On a platform, grew up with 12d and 16d nails for platforms and them constantly coming loose and needing work for the next show in being pulled out of the platform room. Drywall screws for the most part revolutionized the industry but they still didn't really hold as perminant what the glue failed on and what was repaired the glue had already failed on. Pneumatic nails with hot melt glue coating to them could solve many problems in nail getting that every square inch of it slivers of wood bent so as to retain the nail plus the glue to it holding that nail in, but as with the glue added to the joints at times it cannot at some point overcome the stresses to the platform or its butt joints especially if lots of holes put into that specific area in weaking it. Past scenic company I worked from was into 5/4 x 6 lumber and aluminum reinforced corner bracing also designed to accept a 2x4 leg by way of double headed nail holding on the leg. This if not in other places a leg that had sway bracing pre-attached to the leg where you not just nailed or screwed the 2x4 leg but also plywood corner brace for the leg to the platform so as to distribute the surface area of the stress on that corner by way of screws in different locations mostly than what screws were in use to hold that butt joint together.
Overall concept on a leg is 18" of unsupported distance (and as a given a platform is in good condition when the leg is attached to a possibly bad corner or such nails for the leg are driven into the same area the fasteners holding the corner of the platform together a leg needs to attach to - small bullet big sky in weakening the platform fasteners.)
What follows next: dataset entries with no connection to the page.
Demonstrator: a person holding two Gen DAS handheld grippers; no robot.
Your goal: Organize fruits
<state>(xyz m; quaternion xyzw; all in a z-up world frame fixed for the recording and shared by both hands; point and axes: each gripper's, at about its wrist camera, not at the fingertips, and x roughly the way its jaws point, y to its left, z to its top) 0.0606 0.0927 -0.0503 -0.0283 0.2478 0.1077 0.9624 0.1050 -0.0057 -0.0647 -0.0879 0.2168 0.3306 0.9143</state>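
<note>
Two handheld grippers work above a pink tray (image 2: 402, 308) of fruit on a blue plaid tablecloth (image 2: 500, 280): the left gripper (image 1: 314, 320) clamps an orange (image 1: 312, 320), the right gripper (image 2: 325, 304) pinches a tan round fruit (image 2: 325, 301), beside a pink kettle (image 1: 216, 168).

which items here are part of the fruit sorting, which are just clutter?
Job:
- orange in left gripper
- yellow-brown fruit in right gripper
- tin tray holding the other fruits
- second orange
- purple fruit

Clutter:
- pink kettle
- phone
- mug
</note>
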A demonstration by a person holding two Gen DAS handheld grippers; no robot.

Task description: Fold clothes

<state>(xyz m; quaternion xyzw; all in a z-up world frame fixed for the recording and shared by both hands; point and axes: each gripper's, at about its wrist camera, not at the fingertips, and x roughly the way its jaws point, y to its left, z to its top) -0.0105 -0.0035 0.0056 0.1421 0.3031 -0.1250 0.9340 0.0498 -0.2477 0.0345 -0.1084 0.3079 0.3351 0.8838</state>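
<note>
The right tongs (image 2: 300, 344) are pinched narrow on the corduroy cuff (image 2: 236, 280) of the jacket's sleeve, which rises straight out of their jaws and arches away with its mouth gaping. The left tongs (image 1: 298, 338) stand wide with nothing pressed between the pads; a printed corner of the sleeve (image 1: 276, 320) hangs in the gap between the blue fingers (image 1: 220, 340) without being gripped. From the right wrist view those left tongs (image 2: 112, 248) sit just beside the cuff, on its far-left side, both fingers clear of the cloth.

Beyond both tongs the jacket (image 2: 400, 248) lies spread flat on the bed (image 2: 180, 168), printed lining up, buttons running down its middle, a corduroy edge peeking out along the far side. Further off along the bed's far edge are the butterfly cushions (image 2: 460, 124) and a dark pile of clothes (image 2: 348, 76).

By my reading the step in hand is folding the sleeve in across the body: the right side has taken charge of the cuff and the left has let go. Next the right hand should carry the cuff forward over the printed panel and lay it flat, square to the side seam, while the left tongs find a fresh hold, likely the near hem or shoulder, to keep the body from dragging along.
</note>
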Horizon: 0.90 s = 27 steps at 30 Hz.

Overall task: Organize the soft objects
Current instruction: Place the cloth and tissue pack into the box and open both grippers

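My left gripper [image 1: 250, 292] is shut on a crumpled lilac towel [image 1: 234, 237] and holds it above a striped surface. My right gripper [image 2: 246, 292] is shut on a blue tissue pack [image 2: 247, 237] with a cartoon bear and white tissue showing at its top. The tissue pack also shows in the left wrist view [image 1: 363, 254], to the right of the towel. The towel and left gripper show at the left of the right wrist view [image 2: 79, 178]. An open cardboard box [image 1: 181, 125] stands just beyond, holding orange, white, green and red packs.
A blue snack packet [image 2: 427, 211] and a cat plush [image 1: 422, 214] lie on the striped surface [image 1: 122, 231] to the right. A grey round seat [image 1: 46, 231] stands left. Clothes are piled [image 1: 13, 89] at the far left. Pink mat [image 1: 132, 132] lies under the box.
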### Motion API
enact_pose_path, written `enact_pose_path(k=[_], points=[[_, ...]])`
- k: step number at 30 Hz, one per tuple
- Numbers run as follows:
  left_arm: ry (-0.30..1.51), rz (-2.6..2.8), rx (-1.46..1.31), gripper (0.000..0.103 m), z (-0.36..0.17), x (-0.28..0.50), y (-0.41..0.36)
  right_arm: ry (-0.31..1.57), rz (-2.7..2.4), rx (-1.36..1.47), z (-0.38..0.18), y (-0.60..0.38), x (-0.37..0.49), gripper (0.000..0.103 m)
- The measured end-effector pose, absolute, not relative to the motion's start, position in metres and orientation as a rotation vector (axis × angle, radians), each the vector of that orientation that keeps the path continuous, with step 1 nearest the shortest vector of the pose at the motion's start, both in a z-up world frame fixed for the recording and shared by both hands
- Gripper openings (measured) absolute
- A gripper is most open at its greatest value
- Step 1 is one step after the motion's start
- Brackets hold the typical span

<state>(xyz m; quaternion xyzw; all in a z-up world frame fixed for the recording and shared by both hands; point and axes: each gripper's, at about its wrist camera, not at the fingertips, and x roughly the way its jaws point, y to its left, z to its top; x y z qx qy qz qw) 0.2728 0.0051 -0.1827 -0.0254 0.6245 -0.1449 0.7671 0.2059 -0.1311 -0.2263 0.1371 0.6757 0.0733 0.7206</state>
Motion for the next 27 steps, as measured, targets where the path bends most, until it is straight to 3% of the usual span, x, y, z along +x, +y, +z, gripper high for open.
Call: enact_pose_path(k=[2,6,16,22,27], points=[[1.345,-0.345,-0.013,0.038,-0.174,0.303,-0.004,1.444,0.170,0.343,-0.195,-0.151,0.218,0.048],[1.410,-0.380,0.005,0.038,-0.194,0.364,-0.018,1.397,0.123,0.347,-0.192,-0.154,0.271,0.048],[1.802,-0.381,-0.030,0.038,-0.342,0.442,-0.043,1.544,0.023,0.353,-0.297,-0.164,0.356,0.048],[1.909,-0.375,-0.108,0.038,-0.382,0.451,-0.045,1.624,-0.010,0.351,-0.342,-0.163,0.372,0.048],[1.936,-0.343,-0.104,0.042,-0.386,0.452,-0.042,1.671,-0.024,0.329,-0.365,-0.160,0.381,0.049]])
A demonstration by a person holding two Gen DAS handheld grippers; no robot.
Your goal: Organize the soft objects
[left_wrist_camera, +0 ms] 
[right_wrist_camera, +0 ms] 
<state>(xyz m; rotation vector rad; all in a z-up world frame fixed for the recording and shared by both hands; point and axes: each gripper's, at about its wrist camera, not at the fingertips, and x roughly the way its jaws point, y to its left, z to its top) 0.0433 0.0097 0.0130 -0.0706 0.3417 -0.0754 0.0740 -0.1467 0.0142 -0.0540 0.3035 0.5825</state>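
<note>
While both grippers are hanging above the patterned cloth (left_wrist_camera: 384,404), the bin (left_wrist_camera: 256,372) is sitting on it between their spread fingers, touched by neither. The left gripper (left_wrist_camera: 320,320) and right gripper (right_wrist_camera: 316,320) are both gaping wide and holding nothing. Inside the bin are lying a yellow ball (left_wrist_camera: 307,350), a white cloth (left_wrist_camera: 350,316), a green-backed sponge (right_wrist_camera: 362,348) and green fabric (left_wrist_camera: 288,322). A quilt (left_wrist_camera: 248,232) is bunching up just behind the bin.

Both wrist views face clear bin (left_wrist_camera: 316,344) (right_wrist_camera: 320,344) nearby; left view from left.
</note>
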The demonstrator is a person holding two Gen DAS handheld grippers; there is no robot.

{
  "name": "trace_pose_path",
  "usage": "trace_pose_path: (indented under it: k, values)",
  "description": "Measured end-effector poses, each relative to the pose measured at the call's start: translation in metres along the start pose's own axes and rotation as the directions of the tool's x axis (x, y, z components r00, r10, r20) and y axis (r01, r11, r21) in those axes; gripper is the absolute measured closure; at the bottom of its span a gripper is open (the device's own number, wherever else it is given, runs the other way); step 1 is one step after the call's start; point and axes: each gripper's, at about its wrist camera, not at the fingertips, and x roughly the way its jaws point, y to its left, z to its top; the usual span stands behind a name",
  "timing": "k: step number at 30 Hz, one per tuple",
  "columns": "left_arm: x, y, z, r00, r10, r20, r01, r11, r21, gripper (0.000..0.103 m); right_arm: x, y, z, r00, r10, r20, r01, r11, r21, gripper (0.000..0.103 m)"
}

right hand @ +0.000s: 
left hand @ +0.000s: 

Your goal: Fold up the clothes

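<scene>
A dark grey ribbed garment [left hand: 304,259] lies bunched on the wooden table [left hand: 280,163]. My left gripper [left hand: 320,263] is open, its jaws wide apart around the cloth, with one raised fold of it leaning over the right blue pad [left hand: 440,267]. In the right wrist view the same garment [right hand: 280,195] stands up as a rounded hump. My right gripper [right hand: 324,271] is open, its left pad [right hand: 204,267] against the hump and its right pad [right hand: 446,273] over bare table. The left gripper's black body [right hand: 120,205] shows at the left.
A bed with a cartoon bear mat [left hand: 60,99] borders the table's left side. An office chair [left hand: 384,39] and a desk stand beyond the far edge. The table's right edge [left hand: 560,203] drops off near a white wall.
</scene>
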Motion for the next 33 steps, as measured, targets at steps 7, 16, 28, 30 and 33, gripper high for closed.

Anyway, no matter what the type of platform manufacture, once you attach a few dozen legs to it over a lifetime of the platform you tend to make what lumber the corners of it is fastened to much like swiss cheese - especially if it's legging gets stuck and yanked off. Problem than is legging in the same area one is fastening that platform together from. And the stresses of the legs in that same localized area.


Either need a leg mechanism out of steel or aluminum that both supports that joint and the plywood in the corner than the legs for holding it up removes the swiss cheese from the corner while supporting the legs, or say less swiss cheese in the corners of the platform by way of driving that leg into the direct area where the platform is held together in the least extent possible and further supports the leg in the field of the platform by way of screwing thru the sway brace. This means legs that have plywood sway brace corner blocks of at least half inch already glued and attached to them where by you can instead of screwing that 2x4 into the corner of the platform, instead say do one or two screws into the 2x4 to keep it honest, but mostly screw your shorter and easier to drive screws into the plywood corner bracing which goes into the field of the platform in not making swiss cheese of that corner. A few screws across say a 12 to 18" corner brace well away from the corner as opposed to right at the corner will both ensure your platform stays togeter better and lasts longer - this no matter the fastener type. This plus once the sway bracing is pre-attached and glued to the leg, you now have a quicker install and one you won't need to further intall sway bracing to. One step under or parallel to truss style platforming where the platforms more sit on a pre-legged trussed section where the support is already installed and you more fasten the platform into its support structure.

Different concepts both the aluminum or steel frame about the corner that will accept a leg or that of a leg that distributes the attachment about the platform as opposed to its direct corner. As with the platform truss in better ways to do a platform legging. Amazing how beneficial it is once one is using a platform for a platform an it's legging is not directly in the location of the leg for it how much better a plat will survive.


----------



## gafftaper (Aug 17, 2009)

Gaff's Rules: 

If it's something that will be used over and over in stock and therefore may need modifications or replacement parts down the road it get's screws.

If it's a temporary thing built only for one show, it gets screws so that the wood can be recycled. 

If it's something that either can't be recycled or won't ever need modification, it get's nails. 

Then there are the occasional aesthetic reasons to choose one over the other.


----------



## dvsDave (Aug 17, 2009)

Here's a great guide from the NRHA (National Retail Hardware Association) on how to select the proper screw or nail for the job.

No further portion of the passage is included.